Sekarang di supermarket, toko online, di mana-mana ada penjualan suplemen serat makanan, bubuk, tablet, kapsul, dan bentuk sediaan lainnya, semuanya, haruskah kita mencoba untuk menghemat masalah untuk mengambilnya secara langsung alih-alih mencernanya dari tanaman? Faktanya, ada perbedaan, seperti halnya kita membutuhkan vitamin C, tetapi tidak bisa hanya mengonsumsi tablet vitamin C, seperti halnya kita mengonsumsi obat Cina, tidak bisa langsung mengambil bahan aktifnya. Terlebih lagi, kita tidak tahu berapa banyak serat makanan yang terkandung dalam suplemen tersebut.
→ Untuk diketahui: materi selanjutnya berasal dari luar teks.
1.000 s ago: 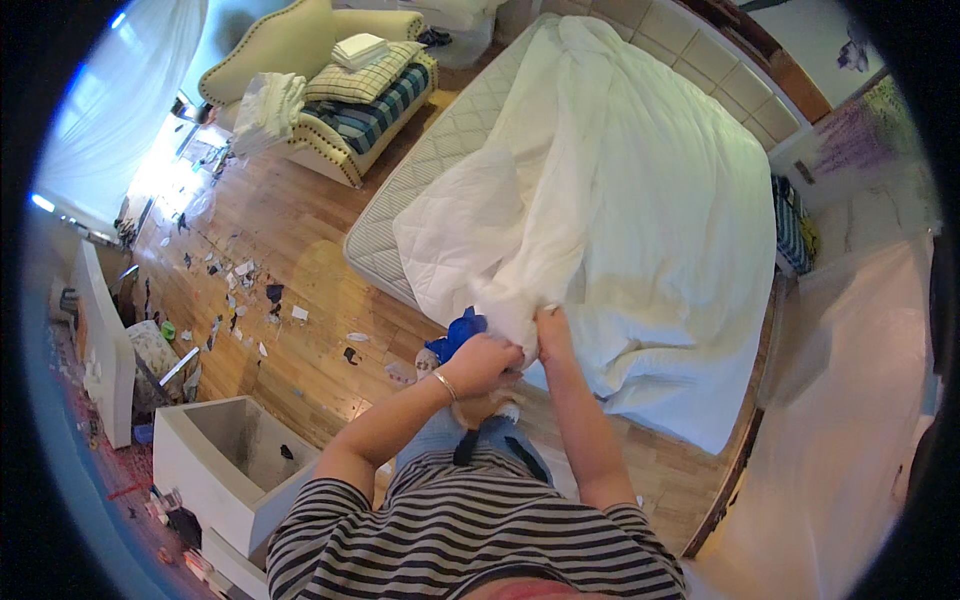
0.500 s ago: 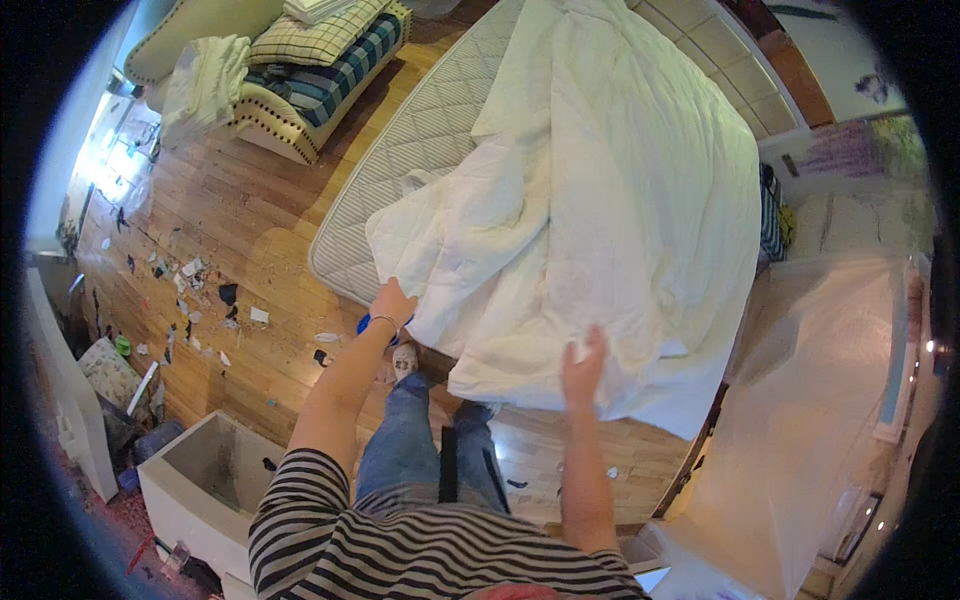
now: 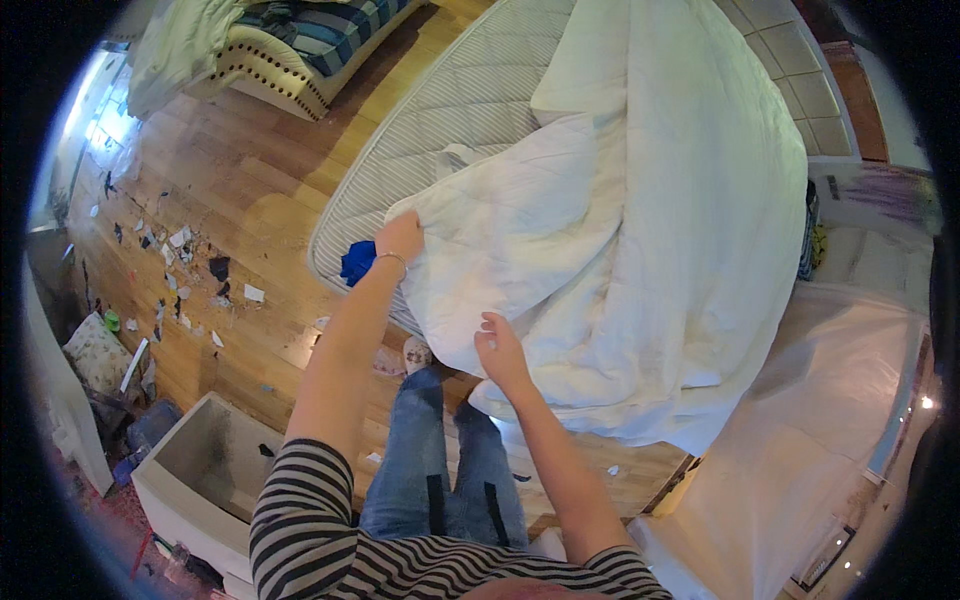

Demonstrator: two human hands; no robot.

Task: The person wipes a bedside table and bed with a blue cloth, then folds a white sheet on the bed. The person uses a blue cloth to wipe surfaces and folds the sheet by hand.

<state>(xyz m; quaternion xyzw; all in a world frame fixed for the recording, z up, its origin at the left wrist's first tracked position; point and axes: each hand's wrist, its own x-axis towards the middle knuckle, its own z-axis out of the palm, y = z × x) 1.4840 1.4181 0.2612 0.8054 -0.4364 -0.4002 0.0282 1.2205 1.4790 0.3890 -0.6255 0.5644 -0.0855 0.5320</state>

Jadi cara yang paling mudah diakses, termurah dan paling efektif untuk asupan atau tiga kali makan sehari, adalah makanan yang kita kenal sehari-hari. 1, nasi dan sereal Kaya akan serat, dapat meningkatkan gerakan peristaltik, meningkatkan jumlah bakteri usus yang normal, untuk membantu pencernaan dan penyerapan makanan. Pasokan aktivitas sel manusia yang diperlukan kalori dan sejumlah protein, tetapi juga menyediakan berbagai vitamin terutama vitamin B. Untuk pasien sembelit, dalam beras, gandum berbasis sereal dedak, seperti gandum, jagung dan sebagainya. 2, sayuran dan buah-buahan yang mengandung lebih banyak serat adalah jamur dan ganggang (rumput laut), biji wijen, kacang-kacangan dan sebagainya. Sayuran yang mengandung serat lebih tinggi adalah siung bawang putih, kubis, beras liar, pare, daun bawang, asparagus, brokoli, bayam, seledri, kubis, labu siam, akar teratai, selada, dan sebagainya. 3, buah-buahan dan melon Buah-buahan dan melon dengan kandungan serat tinggi dengan urutan kurma, kesemek, anggur, pir, apel, pisang, dan sebagainya. 4, kentang Makanan kentang, termasuk ubi jalar, talas, kentang, ubi, kastanye dan sebagainya. Untuk pasien sembelit, sesuai dengan kondisi fisik, harus fokus pada asupan makanan ini dalam resep mereka sendiri, dan mencoba untuk mencocokkan penggunaannya.